Trying to capture and *preview *the whole display with Display Capture using the same monitor results in something like a frozen screen and crazy multiplication of the mouse cursor, the only solution for now is to use a second monitor, which sometimes you might not have and even when you do, you have to either turn your head and look at it while you record/stream or use the preview monitor as a primary monitor and have some delay.
from my tests, it should be very easy to preview whatever you do on *only one monitor.*

The only thing that (naturally) causes this multiplications is the capturing of the display itself, but most times you have other sources in addition to the display captured, like a webcam, images, text, lower thirds and any other source other than the display capture _which you already see on the monitor in any case. _so if you're using one monitor, you just don't need it previewed....

*So my idea is to preview everything in the scene BUT the display/game/window capture.*
In this way, you could preview anything in realtime without the multiplications.
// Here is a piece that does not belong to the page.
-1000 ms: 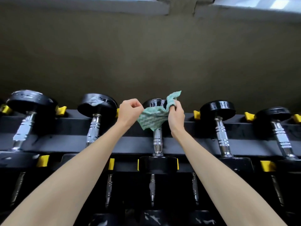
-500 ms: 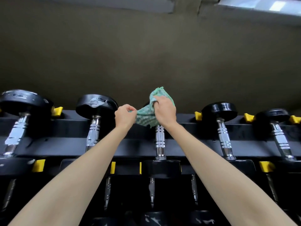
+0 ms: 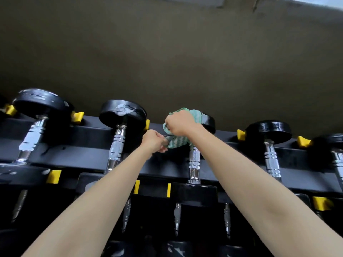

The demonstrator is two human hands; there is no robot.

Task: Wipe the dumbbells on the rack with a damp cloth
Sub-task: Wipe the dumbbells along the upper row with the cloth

It could look like something like this:






Which means "Fullscreen Projector without Display/Game/Window capture (Preview)" Or any similar phrase like that..

Just for the record and for demonstration, I ran a test *capturing and previewing* a video capture device (webcam) and a plugin that shows your keystrokes (input-overlay) and *previewed it on the only monitor connected in fullscreen and* *without showing the display capture* (which if was on, would naturally cause the multiplications), and I got full screen, live, real-time, zero delay preview.
Of course the video ‏I've recorded here was the actual capture recorded to file but it looked exactly the same as the preview I saw on the full screen while I was recording it:






So now just imagine the black part would not exist and would be "transparent", showing *your actual display* and* not a preview of it,* but overlaid on TOP of it, you will see all other sources you have in the scene *as a preview*. which as my video above shows, should have zero delay so there should also not be any sync issues between the Display Capture and the other sources when you'll record/stream it.

It seems like a pretty simple and very useful feature to me, to be able to have a preview on one monitor in OBS right out of the box without the need for an additional monitor. saving on gear, constantly turning your head to see the preview, space etc'..  I would love to hear your thoughts on this.

Like this post if you think it's a good idea :)

Thank you,

Roy.


----------